OPINION ¶1 Plaintiff, Diana Scifo, as mother and next friend of M.S., appeals from the dismissal of her claim under section 16 of the Animal Control Act (Act) (510 ILCS 5/16 (West 2020)) against defendant Sandra Haeger, whom plaintiff sued together with Sandra’s husband, Gary Haeger. We reverse and remand for further proceedings.
¶2 I. BACKGROUND ¶3 Plaintiff’s amended complaint alleged that Sandra and Gary co-owned a German Shepherd dog named “Walker” (Walker was first identified by name in defendants’ motion to dismiss).
According to the amended complaint, Gary took Walker to a public park and invited M.S., who 2025 IL App (2d) 240531
was two years old, to pet Walker. When M.S. reached out to pet Walker, Walker bit his face.
Plaintiff advanced claims against Gary and Sandra in separate counts. Sandra filed a motion under section 2-619(a)(9) of the Code of Civil Procedure (Code) (735 ILCS 5/2-619(a)(9) (West 2022)) to dismiss the claim against her. Sandra argued that she had no liability for the injuries Walker inflicted on M.S., because she was not at the park when M.S. was bitten; therefore, she did not have care, custody, and control of Walker. Relying on, inter alia, Dzierwa v. Ori, 2020 IL App (2d) 190722, and Hayes v. Adams, 2013 IL App (2d) 120681, the trial court granted the motion.

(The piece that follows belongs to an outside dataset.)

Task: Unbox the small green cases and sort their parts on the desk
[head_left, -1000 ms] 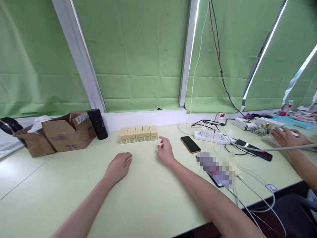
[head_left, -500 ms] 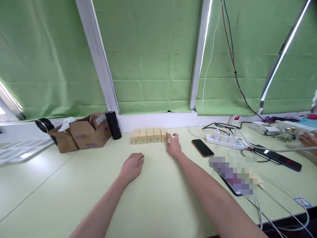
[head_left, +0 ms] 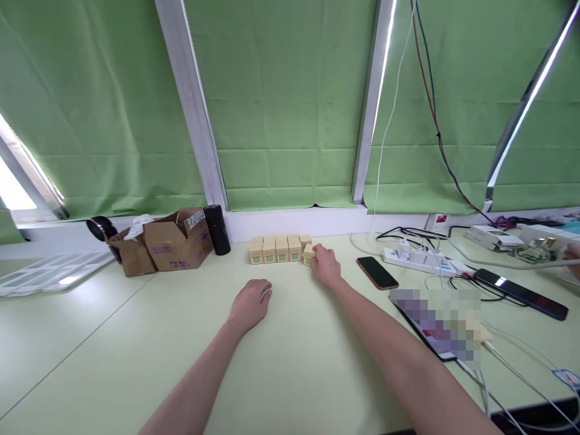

The court found “no just reason for delaying enforcement or appeal or both,” and plaintiff has filed this timely interlocutory appeal under Illinois Supreme Court Rule 304(a) (eff. Mar. 8, 2016).
¶4 II. ANALYSIS ¶5 The purpose of a section 2-619 motion to dismiss is to dispose of issues of law and easily proved issues of fact at the outset of the litigation. Walker v. Chasteen, 2025 IL 130288, ¶ 16.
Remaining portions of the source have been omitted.